I have set up applications for all my sites except HA. I figured it would be too much of a pain to do it for HA because of the companion app on multiple devices. Obviously you can’t do the simple option of requiring a google login as I’ve done with my other sites, so you’d presumably have to check for a certificate/token. So I just rely on HA security and restrict Cloudflare access to my country and the US using WAF. Since geo-blocking I haven’t had any suspicious login attempts (touch wood).
Would you be able to guide me on how I should do it?
Could you send a screenshot of how you have it configured?
In general, the Cloudflare WAF tool is available only in the paid plan. I understand we are therefore talking about the location Cloudflare dashboard → Zero Trust → Gateway → Firewall policies.
I live in Poland, but I’m not sure which other countries I need to allow to avoid blocking the connection with Google Home.

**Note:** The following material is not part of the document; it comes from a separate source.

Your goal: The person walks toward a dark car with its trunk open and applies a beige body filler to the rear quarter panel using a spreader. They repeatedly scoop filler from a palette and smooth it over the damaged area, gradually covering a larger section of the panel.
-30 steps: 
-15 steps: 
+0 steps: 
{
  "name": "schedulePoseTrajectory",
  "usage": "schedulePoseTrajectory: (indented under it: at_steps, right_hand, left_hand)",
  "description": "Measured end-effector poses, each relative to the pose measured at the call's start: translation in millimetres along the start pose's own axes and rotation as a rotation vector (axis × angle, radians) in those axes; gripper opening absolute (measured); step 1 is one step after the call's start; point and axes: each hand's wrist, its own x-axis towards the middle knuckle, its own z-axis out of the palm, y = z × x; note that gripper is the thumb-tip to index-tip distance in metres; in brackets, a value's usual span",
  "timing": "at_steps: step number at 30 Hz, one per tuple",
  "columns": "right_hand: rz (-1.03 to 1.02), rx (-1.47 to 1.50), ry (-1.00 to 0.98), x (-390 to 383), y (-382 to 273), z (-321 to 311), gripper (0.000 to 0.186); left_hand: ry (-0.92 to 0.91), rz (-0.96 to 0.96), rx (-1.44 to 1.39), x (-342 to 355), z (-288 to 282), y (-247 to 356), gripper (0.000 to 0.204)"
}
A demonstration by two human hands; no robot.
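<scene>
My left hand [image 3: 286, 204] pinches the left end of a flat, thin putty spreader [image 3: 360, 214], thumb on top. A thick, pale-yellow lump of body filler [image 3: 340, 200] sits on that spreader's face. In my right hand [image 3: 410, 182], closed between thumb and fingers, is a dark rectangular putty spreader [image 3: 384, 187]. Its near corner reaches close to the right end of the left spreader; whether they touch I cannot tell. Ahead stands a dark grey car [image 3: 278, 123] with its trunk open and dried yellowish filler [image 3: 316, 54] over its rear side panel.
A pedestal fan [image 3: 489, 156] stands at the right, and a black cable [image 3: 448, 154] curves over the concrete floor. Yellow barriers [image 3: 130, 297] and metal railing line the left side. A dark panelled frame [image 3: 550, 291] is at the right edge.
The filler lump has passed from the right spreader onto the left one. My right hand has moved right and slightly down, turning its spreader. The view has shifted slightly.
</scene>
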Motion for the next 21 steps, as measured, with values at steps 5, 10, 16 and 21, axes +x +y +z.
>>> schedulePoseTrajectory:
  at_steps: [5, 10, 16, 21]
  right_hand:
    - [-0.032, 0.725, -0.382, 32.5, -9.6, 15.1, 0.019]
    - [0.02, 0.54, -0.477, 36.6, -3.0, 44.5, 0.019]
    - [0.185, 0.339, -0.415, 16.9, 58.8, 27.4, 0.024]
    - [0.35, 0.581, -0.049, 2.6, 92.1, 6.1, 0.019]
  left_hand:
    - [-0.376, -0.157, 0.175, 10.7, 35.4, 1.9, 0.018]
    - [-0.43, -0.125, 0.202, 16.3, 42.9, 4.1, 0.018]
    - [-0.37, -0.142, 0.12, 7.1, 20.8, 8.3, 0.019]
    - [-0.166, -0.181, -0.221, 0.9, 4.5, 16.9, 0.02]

Haha yeah I initially thought that too - you see the first WAF on the dashboard and it prompts you to purchase, but there’s another location. From the cloudflare dashboard, click on your domain and then expand Security and click on WAF. By default it shows you Managed Rules and suggests you sign up, but under Custom Rules you can create a new one using your country. I live in Australia and mine looks like this:
Just allowing my country and the US seems to be enough for Google Home.
Since I’m using a Zero Trust tunnel, I assumed that in that section, I should define the firewall rules, i.e., in the location Cloudflare dashboard → Zero Trust → Gateway → Firewall policies.
You’re right, it’s possible to create up to 5 firewall rules completely free! This can be done in the following location Cloudflare dashboard → Websites → [YOUR DOMAIN] → Security → WAF → Custom rules.
I have created 3 independent rules:
BlockCountries
(not ip.geoip.country in {"PL" "US"})
BlockUserAgent
(http.user_agent eq "") or (http.user_agent contains "curl") or (http.user_agent contains "python") or (http.user_agent contains "attack") or (http.user_agent contains "scan") or (http.user_agent contains "sqlmap") or (http.user_agent contains "nessus") or (http.user_agent contains "nikto")
BlockURIQuery
(http.request.uri.query contains "cmd") or (http.request.uri.query contains "exec") or (http.request.uri.query contains "select") or (http.request.uri.query contains "union") or (http.request.uri.query contains "sleep") or (http.request.uri.query contains "benchmark") or (http.request.uri.query contains "drop") or (http.request.uri.query contains "delete") or (http.request.uri.query contains "update") or (http.request.uri.query contains "insert") or (http.request.uri.query contains "shutdown") or (http.request.uri.query contains "shell") or (http.request.uri.query contains "curl") or (http.request.uri.query contains "powershell")
Of course, I am aware that they are not perfect, but they certainly provide additional protection against various attacks, including SQL injection.
Additionally, I have enabled 2FA and IP blocking after 5 failed attempts in my HAOS:
http:
ip_ban_enabled: true
login_attempts_threshold: 5
@michaelblight Would you add or change anything else? 
That’s more than I’ve got - I’m wary about adding more because it can be very hard to track down when things don’t work. Currently I have Apple Watch Complications that only update when I’m on my local network, despite the Companion App working fine outside the house - no idea why, but it’s not high on my priority list to investigate.
Unfortunately, security never goes hand in hand with user comfort.
For me, security is a high priority, so I’ve accepted that I’ll have to take it on the chin and tackle any potential issues. Even creating the rules I mentioned above took a bit of time before I managed to develop a working set. During testing, I found that, for example, these elements were blocking the connection between HA and GH:
(http.user_agent contains "wget")
(http.user_agent contains "bot")
(http.referer eq "")
BTW. I kind of regret that this forum is so large because new threads quickly disappear like a needle in a haystack. It would be nice to connect with other HAOS users who are also interested in security.